WHAT THIS TASK INVOLVES:
Look through the data below for the line with "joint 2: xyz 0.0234" and the line with "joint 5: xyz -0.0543", then output those two and all lines in between, exactly as written.

Records from a data source:
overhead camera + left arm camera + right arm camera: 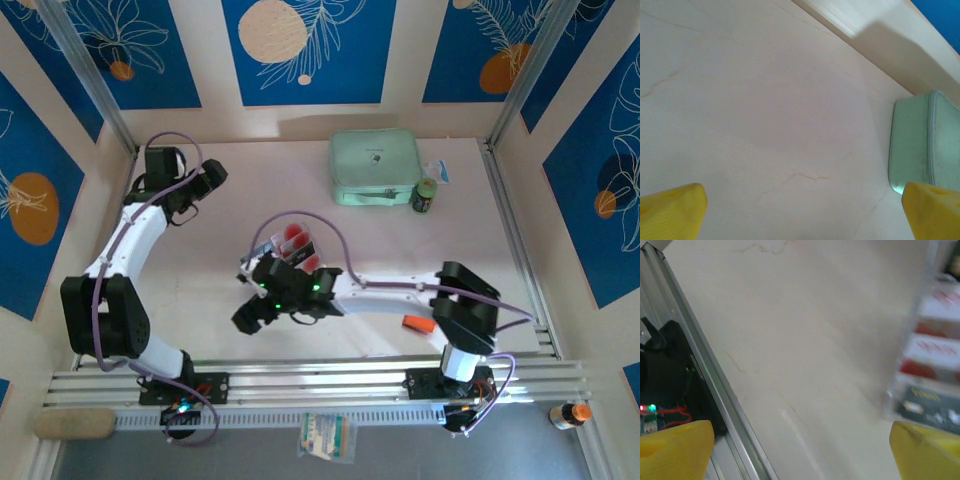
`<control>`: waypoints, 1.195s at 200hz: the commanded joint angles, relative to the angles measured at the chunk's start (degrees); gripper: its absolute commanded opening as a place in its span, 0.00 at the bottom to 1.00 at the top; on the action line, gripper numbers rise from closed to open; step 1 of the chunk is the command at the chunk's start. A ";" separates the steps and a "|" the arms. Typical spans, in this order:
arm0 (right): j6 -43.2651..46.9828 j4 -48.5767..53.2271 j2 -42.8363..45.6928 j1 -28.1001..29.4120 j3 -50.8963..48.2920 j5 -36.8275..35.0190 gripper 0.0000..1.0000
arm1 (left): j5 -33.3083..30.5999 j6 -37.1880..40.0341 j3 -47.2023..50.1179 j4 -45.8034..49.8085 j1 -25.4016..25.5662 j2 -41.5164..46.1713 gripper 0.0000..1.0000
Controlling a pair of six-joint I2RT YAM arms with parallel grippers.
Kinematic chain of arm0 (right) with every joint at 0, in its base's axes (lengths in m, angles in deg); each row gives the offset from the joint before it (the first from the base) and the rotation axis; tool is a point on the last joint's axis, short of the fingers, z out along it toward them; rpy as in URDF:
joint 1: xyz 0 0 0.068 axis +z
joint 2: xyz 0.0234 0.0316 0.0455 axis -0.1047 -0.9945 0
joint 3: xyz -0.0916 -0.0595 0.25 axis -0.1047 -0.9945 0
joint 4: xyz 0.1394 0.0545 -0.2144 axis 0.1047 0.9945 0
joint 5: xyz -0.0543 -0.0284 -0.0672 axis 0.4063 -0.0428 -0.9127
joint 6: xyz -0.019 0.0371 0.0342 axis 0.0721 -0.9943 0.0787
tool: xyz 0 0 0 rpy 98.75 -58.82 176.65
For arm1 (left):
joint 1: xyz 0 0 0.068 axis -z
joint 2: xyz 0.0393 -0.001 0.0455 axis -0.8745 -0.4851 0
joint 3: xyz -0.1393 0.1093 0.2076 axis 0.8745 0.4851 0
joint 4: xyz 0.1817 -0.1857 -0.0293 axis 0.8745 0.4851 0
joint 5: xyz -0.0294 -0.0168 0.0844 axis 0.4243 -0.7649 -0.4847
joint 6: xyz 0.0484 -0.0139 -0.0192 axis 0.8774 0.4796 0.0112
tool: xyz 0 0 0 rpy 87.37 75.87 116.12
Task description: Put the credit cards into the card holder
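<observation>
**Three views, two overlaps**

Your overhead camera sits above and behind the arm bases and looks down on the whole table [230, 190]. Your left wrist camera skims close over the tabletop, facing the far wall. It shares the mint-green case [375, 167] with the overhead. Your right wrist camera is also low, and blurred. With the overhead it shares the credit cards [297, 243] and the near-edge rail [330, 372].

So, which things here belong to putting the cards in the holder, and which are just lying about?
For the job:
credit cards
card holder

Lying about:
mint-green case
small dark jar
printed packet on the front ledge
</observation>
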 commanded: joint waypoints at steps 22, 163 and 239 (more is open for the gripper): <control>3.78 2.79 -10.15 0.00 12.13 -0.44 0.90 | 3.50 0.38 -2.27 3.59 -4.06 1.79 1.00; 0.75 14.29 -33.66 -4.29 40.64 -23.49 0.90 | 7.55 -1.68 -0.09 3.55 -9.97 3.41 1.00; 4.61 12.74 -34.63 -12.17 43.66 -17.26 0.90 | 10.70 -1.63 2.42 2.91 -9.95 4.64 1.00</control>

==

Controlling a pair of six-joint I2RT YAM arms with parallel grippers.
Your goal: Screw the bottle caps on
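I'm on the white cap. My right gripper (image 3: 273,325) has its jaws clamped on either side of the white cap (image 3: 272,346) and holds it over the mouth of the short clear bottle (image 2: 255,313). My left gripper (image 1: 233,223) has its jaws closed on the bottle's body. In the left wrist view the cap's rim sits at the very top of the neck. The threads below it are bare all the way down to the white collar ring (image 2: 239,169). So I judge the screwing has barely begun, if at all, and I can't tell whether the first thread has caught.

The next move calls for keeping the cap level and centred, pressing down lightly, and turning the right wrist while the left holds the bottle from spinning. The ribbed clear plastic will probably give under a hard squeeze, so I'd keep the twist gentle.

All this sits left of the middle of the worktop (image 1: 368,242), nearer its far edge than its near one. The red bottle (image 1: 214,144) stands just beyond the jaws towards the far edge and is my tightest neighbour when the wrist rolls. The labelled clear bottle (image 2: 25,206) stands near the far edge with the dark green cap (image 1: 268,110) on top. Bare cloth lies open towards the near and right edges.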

ANSWER BOX:
joint 2: xyz 0.0234 0.0316 0.0455 axis -0.1047 -0.9945 0
joint 3: xyz -0.0916 -0.0595 0.25 axis -0.1047 -0.9945 0
joint 4: xyz 0.1394 0.0545 -0.2144 axis 0.1047 0.9945 0
joint 5: xyz -0.0543 -0.0284 -0.0672 axis 0.4063 -0.0428 -0.9127

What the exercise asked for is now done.